Kita tak lagi bilang “menjarah alam,” kita bilang “menciptakan lapangan kerja.” Kita tak bilang “menghabisi bumi,” kita bilang “memanfaatkan potensi sumber daya.” Kita memakai jargon seperti “ekonomi hijau” dan “pertumbuhan berkelanjutan,” padahal warna yang paling dominan dalam kenyataan adalah abu-abu dan hitam.
Dalam banyak konferensi iklim dunia, para pemimpin berdebat soal angka emisi karbon sambil menandatangani kontrak pertambangan baru. Kita menyebut mereka negarawan. Tapi sesungguhnya mereka berdiri di atas tubuh ibu yang mulai dingin.
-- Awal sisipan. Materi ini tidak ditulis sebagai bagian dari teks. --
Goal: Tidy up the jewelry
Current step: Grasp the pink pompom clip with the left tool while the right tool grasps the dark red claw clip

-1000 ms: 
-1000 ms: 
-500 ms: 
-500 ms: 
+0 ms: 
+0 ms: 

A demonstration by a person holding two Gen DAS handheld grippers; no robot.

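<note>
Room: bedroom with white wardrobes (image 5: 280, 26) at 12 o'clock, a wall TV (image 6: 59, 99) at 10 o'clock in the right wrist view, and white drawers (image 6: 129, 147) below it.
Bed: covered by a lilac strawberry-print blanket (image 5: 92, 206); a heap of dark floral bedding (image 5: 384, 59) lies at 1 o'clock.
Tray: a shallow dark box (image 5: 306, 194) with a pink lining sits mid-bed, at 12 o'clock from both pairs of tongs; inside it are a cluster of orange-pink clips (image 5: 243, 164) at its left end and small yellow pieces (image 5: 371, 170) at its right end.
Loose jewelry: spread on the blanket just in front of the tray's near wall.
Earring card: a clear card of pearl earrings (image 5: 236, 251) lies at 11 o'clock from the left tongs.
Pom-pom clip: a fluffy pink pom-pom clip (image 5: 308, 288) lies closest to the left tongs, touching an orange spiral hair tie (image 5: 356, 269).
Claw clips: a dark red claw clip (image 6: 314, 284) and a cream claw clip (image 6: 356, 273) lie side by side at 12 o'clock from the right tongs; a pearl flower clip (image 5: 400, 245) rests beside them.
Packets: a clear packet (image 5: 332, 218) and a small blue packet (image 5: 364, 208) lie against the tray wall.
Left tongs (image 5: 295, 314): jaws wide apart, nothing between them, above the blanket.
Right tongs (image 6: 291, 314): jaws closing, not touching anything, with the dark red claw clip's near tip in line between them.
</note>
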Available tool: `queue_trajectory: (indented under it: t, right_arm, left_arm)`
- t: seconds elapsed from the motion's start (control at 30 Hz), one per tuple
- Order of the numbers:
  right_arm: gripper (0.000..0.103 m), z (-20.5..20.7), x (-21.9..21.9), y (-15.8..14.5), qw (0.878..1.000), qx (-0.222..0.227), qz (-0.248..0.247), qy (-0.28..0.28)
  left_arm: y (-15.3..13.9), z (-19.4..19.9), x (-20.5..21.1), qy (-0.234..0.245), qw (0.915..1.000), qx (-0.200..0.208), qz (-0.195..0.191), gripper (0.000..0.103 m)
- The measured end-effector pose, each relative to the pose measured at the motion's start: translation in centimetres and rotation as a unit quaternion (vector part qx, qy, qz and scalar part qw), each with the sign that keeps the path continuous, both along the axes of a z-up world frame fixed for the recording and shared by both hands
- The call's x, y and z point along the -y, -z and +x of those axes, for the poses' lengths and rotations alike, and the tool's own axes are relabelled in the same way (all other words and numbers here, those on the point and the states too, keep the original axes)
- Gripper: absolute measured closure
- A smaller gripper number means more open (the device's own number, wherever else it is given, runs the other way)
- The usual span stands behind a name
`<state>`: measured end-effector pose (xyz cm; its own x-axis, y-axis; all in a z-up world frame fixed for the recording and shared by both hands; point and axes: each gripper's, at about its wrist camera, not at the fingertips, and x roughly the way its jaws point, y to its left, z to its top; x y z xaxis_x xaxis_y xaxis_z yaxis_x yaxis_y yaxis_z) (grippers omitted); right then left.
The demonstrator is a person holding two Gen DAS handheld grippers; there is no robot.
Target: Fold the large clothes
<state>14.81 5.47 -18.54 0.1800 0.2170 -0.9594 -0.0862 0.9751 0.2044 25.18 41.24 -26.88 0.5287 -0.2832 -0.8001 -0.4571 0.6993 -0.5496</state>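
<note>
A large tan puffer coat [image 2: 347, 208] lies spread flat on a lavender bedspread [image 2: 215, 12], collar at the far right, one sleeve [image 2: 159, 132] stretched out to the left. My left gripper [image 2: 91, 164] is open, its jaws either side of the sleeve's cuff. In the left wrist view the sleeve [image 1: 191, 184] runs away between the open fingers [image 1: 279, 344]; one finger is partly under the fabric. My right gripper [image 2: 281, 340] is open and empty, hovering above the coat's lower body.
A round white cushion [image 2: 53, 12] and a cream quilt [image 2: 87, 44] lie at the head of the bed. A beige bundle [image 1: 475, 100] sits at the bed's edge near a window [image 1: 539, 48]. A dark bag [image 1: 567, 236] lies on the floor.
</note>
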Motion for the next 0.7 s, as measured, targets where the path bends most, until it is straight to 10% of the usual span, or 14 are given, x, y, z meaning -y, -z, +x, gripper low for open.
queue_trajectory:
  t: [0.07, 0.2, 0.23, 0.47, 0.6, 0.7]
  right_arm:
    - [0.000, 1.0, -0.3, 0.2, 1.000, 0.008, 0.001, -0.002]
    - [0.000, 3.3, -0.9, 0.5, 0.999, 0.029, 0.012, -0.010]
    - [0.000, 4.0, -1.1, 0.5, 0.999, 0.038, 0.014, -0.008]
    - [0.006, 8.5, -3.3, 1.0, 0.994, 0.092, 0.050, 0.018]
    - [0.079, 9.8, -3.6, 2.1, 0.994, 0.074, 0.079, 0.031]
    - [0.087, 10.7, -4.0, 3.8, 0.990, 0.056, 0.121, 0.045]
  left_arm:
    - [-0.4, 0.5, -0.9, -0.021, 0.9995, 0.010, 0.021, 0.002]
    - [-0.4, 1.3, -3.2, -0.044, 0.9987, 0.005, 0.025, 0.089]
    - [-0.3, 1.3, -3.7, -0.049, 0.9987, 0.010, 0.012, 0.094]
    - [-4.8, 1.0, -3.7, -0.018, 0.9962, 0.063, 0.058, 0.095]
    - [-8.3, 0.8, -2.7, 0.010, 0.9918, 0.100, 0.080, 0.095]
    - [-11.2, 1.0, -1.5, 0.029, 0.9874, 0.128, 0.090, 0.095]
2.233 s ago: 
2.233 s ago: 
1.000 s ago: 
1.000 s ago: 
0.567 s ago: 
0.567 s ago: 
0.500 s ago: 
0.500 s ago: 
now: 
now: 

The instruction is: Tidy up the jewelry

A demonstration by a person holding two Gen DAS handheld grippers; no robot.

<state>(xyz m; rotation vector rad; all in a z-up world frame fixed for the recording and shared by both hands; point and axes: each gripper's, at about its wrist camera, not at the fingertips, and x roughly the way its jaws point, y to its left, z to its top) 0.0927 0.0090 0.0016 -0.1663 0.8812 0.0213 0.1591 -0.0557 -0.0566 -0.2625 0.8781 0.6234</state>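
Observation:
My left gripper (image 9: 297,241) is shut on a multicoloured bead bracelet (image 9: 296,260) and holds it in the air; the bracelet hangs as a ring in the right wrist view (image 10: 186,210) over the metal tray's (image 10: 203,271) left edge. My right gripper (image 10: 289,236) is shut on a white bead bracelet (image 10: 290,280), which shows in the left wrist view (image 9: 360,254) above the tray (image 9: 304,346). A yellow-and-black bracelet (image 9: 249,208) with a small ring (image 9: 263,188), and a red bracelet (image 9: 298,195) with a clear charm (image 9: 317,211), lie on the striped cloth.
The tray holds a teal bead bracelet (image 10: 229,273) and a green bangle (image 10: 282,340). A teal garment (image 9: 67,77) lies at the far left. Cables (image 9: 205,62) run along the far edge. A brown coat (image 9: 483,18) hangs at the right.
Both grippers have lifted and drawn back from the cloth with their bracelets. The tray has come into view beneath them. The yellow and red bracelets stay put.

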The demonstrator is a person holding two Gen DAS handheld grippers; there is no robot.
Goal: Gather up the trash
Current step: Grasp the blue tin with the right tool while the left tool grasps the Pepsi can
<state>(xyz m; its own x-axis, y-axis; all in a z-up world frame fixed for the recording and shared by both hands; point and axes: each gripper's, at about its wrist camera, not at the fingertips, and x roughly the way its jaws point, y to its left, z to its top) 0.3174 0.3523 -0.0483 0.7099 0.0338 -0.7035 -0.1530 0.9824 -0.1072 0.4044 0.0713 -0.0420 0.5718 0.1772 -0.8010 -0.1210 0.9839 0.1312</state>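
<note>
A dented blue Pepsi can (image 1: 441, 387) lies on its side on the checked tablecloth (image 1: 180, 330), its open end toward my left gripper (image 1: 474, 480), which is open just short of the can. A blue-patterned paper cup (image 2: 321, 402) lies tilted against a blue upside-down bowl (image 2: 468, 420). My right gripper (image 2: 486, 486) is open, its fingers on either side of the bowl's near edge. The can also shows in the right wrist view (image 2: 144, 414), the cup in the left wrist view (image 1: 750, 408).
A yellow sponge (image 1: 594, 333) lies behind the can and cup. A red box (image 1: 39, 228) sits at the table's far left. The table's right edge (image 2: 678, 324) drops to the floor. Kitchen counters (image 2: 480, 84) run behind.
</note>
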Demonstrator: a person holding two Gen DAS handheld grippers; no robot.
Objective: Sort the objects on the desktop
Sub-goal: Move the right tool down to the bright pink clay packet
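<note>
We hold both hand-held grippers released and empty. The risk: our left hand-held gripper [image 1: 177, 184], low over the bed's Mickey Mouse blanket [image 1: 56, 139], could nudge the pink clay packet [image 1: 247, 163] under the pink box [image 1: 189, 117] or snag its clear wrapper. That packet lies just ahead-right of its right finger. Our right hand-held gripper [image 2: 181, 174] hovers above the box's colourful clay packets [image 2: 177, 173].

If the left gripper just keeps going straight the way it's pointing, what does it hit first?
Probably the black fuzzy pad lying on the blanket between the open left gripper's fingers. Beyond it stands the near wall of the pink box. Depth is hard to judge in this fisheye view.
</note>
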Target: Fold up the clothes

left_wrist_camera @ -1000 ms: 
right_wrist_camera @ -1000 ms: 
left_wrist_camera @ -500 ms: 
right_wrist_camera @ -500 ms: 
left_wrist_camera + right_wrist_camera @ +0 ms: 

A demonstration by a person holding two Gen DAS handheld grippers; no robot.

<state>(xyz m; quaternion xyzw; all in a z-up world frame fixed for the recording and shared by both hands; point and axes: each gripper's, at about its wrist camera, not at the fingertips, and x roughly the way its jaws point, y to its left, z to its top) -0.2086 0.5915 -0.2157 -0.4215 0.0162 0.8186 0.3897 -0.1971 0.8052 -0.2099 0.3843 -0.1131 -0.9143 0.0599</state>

Apakah kita masih punya harapan?
Mungkin. Tapi waktu berjalan cepat. Alam tak akan menunggu kita sampai sadar. Ia akan tumbang dengan atau tanpa permisi. Ia tidak membalas, tapi ia bereaksi. Dan dalam setiap reaksi itu, yang paling menderita bukanlah orang-orang di ruang pendingin, melainkan mereka yang tinggal di bantaran sungai, di kampung-kampung kecil, di ladang-ladang kering yang kini tinggal kenangan.
Saat es mencair di kutub, saat suhu naik beberapa derajat, saat air laut menelan daratan, siapa yang bisa menyuap teknologi untuk menghentikan semua itu?
Pada akhirnya, ini bukan soal menyelamatkan alam.
Ini soal menyelamatkan diri kita sendiri dari kesalahan yang terlalu lama dibiarkan.
Karena ibu yang kita makan tidak akan bisa hidup kembali.
Dan tak ada surga kedua setelah bumi ini sekarat.
Tidak untuk kita. Tidak untuk generasi selanjutnya.
Sebab siapa yang bisa hidup tanpa ibu?
“Semua makhluk lainnya hidup bersama alam. Hanya manusia yang hidup di atasnya.”